Depending on the environment, the storage for the Butler may be hosted on Google, or a privately hosted S3. To configure this, first set the STORAGE_BACKEND to either GCS or S3. If GCS is chosen, set the S3_ENDPOINT_URL to https://storage.googleapis.com (the default). If S3 is chosen, set S3_ENDPOINT_URL to the base http URL of the private S3 service. Many of these secrets come from the vault containing the secrets for the environment.
No matter if GCS or S3 is chosen, these credentials are used to sign the image URLs.
Future work¶
Once client/server Butler (DMTN-176) is available, datalinker is expected to use it for the query and request a signed URL directly from it rather than signing its own.
Currently, each time there is a new release of the schemas, the Phalanx configuration of both datalinker and TAP have to be updated to pick up the new versions of the release artifacts they use for configuration.
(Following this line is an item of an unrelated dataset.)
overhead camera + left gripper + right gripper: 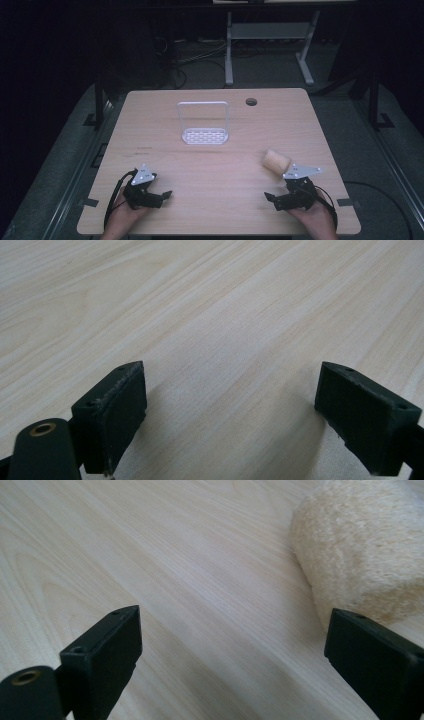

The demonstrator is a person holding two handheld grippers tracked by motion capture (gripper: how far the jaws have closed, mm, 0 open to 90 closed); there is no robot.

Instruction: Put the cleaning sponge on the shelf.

This creates an unwanted opportunity for version mismatches between components of a given Science Platform deployment.
In the future, rather than use the current mechanism of directly retrieving artifacts from GitHub, we plan to have the tap-schema service, which already serves the TAP schema database, to also deploy a microservice that provides this data. TAP and datalinker will then query that service within the same Science Platform deployment, and the data returned by the service will always match the deployed version of the TAP schema.
The
minimalvalue of thedetailparameter is currently not fully defined and hasn’t been tested against what types of data explorations users may wish to perform.